19/06/2026
Torino, 29 aprile 1955. Alcune bambine giocano sulle rive della Dora, vicino al ponte Rossini. Una scivola e cade in acqua, proprio nel punto in cui il fondo si infossa in una buca e la corrente gira in mulinelli. La piccola va sotto una volta, riemerge, grida. Dei passanti accorrono, ma nessuno se la sente di buttarsi.
Allora si lancia lui: un grosso cane randagio, anziano ma ancora robusto, fino a un attimo prima intento a frugare tra i rifiuti in cerca di cibo. Sporco, senza collare, senza padrone. In pochi secondi raggiunge la bambina, le afferra il vestito con i denti, e lei gli si aggrappa al dorso. Tornano a riva insieme. Quel cane senza nome, di lì a poco, tutti lo chiameranno Lupo.

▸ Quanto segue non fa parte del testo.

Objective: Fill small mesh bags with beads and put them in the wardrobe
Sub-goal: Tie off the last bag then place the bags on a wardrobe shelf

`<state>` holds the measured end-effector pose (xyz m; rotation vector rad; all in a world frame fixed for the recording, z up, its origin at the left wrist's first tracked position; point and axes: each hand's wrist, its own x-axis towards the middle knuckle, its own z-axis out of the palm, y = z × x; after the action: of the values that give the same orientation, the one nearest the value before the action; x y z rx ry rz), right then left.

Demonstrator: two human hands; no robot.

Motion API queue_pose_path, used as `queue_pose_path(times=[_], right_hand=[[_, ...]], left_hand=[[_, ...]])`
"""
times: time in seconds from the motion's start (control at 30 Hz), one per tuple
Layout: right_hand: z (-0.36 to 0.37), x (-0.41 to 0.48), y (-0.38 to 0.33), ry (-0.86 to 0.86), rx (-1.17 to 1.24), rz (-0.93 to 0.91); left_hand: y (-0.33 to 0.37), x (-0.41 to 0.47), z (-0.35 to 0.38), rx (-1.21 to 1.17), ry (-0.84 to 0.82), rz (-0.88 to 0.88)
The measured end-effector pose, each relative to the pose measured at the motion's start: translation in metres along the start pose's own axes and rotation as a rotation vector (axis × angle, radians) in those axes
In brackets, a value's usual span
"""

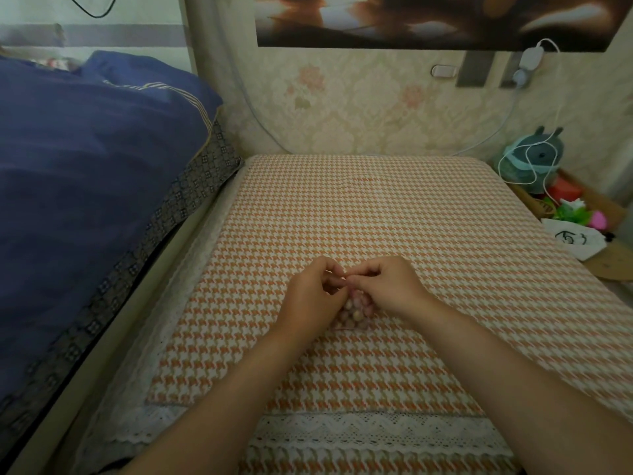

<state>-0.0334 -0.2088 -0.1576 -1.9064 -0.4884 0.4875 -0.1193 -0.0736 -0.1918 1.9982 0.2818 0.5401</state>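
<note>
Pinching the top of the small mesh bag [352, 311] from both sides, left hand [313, 291] at 9 o'clock of it and right hand [388, 286] at 3 o'clock. Curling the fingertips [334, 269] in tight and narrow, nearly touching them together at 12 o'clock of the bag. Probably tugging a drawstring or bunching the mouth closed, though honestly not seeing any cord, too small and tucked under the fingers.

Guessing at the closing step rather than filling, going by the beads [349, 306] bulging pale and pinkish through the mesh, and not spotting any loose ones round it.

Resting the bag's belly on the houndstooth cover [376, 207] instead of dangling it. Likely for taking the bead weight off the pull and stopping a roll-away on a slipped mouth. Working pretty much dead centre of the cover too, well apart from the edges, handy for catching strays.

Further out: looking at a blue duvet [102, 149] heaped at 9 to 10 o'clock, lace trim [342, 430] running along 6 o'clock, and a plush toy [534, 156] sitting off the cover at 2 o'clock.

Not spotting a wardrobe anywhere, so counting that leg as not yet done.
</note>
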Motion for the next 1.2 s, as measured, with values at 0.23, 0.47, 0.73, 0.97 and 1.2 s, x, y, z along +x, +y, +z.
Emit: queue_pose_path(times=[0.23, 0.47, 0.73, 0.97, 1.2], right_hand=[[0.004, -0.006, -0.004, 0.138, -0.004, 0.061], [-0.008, -0.006, -0.01, -0.019, -0.63, -0.315], [0.004, -0.008, -0.033, -0.121, -1.101, -0.263], [0.007, -0.014, -0.029, -0.046, -0.996, -0.229], [-0.015, -0.009, -0.017, -0.189, -0.422, -0.057]], left_hand=[[0.002, 0.0, 0.0, 0.081, -0.005, 0.023], [0.005, 0.005, -0.002, 0.127, -0.056, 0.014], [0.008, 0.009, -0.003, 0.195, -0.057, -0.063], [0.014, 0.002, 0.0, 0.208, 0.024, -0.126], [0.011, -0.012, 0.004, 0.099, -0.106, -0.061]])
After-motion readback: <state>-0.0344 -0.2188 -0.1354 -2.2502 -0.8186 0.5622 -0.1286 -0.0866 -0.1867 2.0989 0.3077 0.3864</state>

Si scopre poi la sua storia: Lupo era stato il cane di un vecchio pensionato paralitico, e ne tirava la carrozzella. Morto il padrone, nessuno si era più curato di lui. Dopo il salvataggio viene affidato a Giuseppe Maggiora, un suonatore ambulante. Ma dopo una settimana Lupo scappa.
Maggiora lo cerca ovunque. Quando torna da un lavoro fuori città corre al canile municipale. Troppo tardi: "È morto. L'abbiamo soppresso due ore fa con il gas. Visto che nessuno lo reclamava". Erano passati i tre giorni previsti dal regolamento.
La morte di Lupo indigna l'Italia intera. Venticinquemila cinofili firmano, arrivano lettere e proposte da tutto il Paese, perfino una rivista svizzera manda un inviato. Il sindaco Amedeo Peyron porta da tre a sette i giorni di attesa prima della soppressione. Sarà solo l'inizio: la legge che vieta di uccidere i randagi arriverà nel 1991.
Oggi, 71 anni dopo, la Circoscrizione 7 di Torino ha votato all'unanimità una targa per Lupo, da posare proprio vicino al ponte Rossini. Dove un cane di nessuno salvò una bambina, e nessuno riuscì a salvare lui.